If you want to mark all event as read then you can click the button "Mark All Viewed" and then all the events would be marked as non bold. Below is the screen shot after i clicked that button.

You can filter the events by selecting any kind of filters in the select view drop down list. Below are the screen shots demonstrating this.



Also if you notice then in the node columns we see similar events clubbed (We see two nodes name in the same row). If you hover the mouse over it then it will show a pop up explaining what the other similar event was. Below is the screen shot for it.

The cool thing about this feature is that the operator does not need to monitor all the events at all the time. The dev console can be started at any point of time and we can see all the events happened before. This is because we store a number of events happened in each server to show when dev console is connected. Also there is a limit to the number of events we show in this panel. Both are controlled by tc the following tc properties respectively.

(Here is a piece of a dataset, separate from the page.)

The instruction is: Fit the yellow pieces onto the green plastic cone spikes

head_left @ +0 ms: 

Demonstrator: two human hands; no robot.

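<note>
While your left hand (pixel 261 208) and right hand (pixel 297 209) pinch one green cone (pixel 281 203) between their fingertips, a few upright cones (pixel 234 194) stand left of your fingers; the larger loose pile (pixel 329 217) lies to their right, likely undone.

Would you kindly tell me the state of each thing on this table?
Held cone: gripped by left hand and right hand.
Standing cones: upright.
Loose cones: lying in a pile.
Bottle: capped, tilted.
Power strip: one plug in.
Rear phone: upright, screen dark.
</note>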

dev.console.max.operator.events = 5000

l2.operator.events.store = 1500

The operator can also export all the events into a text file by clicking "Export" button. This text file can be very handy to be sent in case of debugging for what went wrong in the cluster. Below is the screen shot for the same.

This feature is aimed to reduce the pain point of looking into huge log files to debug what went wrong and also for the operator to know the overall health of the system so that he/she can take corrective measures in case of trouble.

Feed back for this are most welcome.